- _Exercise_: Please reproduce the entries in full. Keep every character the same.

Data items:

Content starts

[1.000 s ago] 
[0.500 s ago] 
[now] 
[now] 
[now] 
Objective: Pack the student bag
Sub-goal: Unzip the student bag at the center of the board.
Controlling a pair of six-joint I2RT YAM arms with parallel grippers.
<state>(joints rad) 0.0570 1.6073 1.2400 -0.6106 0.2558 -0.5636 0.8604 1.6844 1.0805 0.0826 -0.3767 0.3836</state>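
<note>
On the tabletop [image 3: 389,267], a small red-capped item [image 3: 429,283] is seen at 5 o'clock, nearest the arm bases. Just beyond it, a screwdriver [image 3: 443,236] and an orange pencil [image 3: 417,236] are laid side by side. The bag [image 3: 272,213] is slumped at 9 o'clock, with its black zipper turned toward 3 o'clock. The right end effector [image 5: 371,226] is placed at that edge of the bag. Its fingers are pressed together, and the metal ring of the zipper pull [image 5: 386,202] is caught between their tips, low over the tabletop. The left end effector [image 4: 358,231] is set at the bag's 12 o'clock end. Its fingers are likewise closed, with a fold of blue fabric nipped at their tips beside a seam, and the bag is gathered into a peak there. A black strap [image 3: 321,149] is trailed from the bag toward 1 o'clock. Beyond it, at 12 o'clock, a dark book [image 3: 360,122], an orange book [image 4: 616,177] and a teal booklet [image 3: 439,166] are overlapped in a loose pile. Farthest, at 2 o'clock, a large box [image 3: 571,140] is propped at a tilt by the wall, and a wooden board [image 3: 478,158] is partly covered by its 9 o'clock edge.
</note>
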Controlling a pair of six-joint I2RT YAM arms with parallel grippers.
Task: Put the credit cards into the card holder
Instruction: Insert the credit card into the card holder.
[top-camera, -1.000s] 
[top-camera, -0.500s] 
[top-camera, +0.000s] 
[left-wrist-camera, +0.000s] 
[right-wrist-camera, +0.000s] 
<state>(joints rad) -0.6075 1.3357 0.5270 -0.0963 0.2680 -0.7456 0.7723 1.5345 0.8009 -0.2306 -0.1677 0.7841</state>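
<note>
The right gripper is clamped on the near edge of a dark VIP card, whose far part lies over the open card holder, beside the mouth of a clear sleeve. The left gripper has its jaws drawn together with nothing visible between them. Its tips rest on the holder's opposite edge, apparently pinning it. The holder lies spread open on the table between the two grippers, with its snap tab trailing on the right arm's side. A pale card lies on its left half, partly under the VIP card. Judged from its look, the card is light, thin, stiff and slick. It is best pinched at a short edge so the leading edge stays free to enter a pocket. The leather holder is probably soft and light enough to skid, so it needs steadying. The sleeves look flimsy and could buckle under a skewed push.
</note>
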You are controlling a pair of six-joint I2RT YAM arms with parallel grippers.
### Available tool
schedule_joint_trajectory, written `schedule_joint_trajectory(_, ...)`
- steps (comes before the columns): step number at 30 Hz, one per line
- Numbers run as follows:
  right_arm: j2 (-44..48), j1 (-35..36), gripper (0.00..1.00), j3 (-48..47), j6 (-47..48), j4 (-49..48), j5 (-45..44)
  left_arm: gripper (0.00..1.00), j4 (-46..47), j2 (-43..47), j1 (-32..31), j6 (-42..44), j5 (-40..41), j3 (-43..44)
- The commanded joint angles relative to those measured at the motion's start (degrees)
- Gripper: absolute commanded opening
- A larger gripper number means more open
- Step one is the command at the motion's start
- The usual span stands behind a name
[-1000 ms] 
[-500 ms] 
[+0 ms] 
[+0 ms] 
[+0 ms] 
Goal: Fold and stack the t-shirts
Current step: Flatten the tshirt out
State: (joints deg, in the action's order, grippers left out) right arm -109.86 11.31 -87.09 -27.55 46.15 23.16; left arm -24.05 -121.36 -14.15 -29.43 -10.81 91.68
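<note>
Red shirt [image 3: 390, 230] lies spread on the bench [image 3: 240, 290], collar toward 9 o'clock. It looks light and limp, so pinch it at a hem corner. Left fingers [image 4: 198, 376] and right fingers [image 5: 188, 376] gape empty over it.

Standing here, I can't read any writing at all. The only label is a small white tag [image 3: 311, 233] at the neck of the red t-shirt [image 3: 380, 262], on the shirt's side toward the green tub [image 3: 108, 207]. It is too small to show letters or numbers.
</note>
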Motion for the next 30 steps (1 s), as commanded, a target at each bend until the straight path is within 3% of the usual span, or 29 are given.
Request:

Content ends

- _Reply_:
[1.000 s ago] 
[0.500 s ago] 
[now] 
[now] 
[now] 
Objective: Pack the student bag
Sub-goal: Unzip the student bag at the center of the board.
Controlling a pair of six-joint I2RT YAM arms with parallel grippers.
<state>(joints rad) 0.0570 1.6073 1.2400 -0.6106 0.2558 -0.5636 0.8604 1.6844 1.0805 0.0826 -0.3767 0.3836</state>
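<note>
On the tabletop [image 3: 389,267], a small red-capped item [image 3: 429,283] is seen at 5 o'clock, nearest the arm bases. Just beyond it, a screwdriver [image 3: 443,236] and an orange pencil [image 3: 417,236] are laid side by side. The bag [image 3: 272,213] is slumped at 9 o'clock, with its black zipper turned toward 3 o'clock. The right end effector [image 5: 371,226] is placed at that edge of the bag. Its fingers are pressed together, and the metal ring of the zipper pull [image 5: 386,202] is caught between their tips, low over the tabletop. The left end effector [image 4: 358,231] is set at the bag's 12 o'clock end. Its fingers are likewise closed, with a fold of blue fabric nipped at their tips beside a seam, and the bag is gathered into a peak there. A black strap [image 3: 321,149] is trailed from the bag toward 1 o'clock. Beyond it, at 12 o'clock, a dark book [image 3: 360,122], an orange book [image 4: 616,177] and a teal booklet [image 3: 439,166] are overlapped in a loose pile. Farthest, at 2 o'clock, a large box [image 3: 571,140] is propped at a tilt by the wall, and a wooden board [image 3: 478,158] is partly covered by its 9 o'clock edge.
</note>
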Controlling a pair of six-joint I2RT YAM arms with parallel grippers.
Task: Put the credit cards into the card holder
Instruction: Insert the credit card into the card holder.
[top-camera, -1.000s] 
[top-camera, -0.500s] 
[top-camera, +0.000s] 
[left-wrist-camera, +0.000s] 
[right-wrist-camera, +0.000s] 
<state>(joints rad) -0.6075 1.3357 0.5270 -0.0963 0.2680 -0.7456 0.7723 1.5345 0.8009 -0.2306 -0.1677 0.7841</state>
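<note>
The right gripper is clamped on the near edge of a dark VIP card, whose far part lies over the open card holder, beside the mouth of a clear sleeve. The left gripper has its jaws drawn together with nothing visible between them. Its tips rest on the holder's opposite edge, apparently pinning it. The holder lies spread open on the table between the two grippers, with its snap tab trailing on the right arm's side. A pale card lies on its left half, partly under the VIP card. Judged from its look, the card is light, thin, stiff and slick. It is best pinched at a short edge so the leading edge stays free to enter a pocket. The leather holder is probably soft and light enough to skid, so it needs steadying. The sleeves look flimsy and could buckle under a skewed push.
</note>
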You are controlling a pair of six-joint I2RT YAM arms with parallel grippers.
### Available tool
schedule_joint_trajectory, written `schedule_joint_trajectory(_, ...)`
- steps (comes before the columns): step number at 30 Hz, one per line
- Numbers run as follows:
  right_arm: j2 (-44..48), j1 (-35..36), gripper (0.00..1.00), j3 (-48..47), j6 (-47..48), j4 (-49..48), j5 (-45..44)
  left_arm: gripper (0.00..1.00), j4 (-46..47), j2 (-43..47), j1 (-32..31), j6 (-42..44), j5 (-40..41), j3 (-43..44)
- The commanded joint angles relative to those measured at the motion's start (degrees)
- Gripper: absolute commanded opening
- A larger gripper number means more open
- Step one is the command at the motion's start
- The usual span stands behind a name
[-1000 ms] 
[-500 ms] 
[+0 ms] 
[+0 ms] 
[+0 ms] 
Goal: Fold and stack the t-shirts
Current step: Flatten the tshirt out
State: (joints deg, in the action's order, grippers left out) right arm -109.86 11.31 -87.09 -27.55 46.15 23.16; left arm -24.05 -121.36 -14.15 -29.43 -10.81 91.68
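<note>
Red shirt [image 3: 390, 230] lies spread on the bench [image 3: 240, 290], collar toward 9 o'clock. It looks light and limp, so pinch it at a hem corner. Left fingers [image 4: 198, 376] and right fingers [image 5: 188, 376] gape empty over it.

Standing here, I can't read any writing at all. The only label is a small white tag [image 3: 311, 233] at the neck of the red t-shirt [image 3: 380, 262], on the shirt's side toward the green tub [image 3: 108, 207]. It is too small to show letters or numbers.
</note>
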Motion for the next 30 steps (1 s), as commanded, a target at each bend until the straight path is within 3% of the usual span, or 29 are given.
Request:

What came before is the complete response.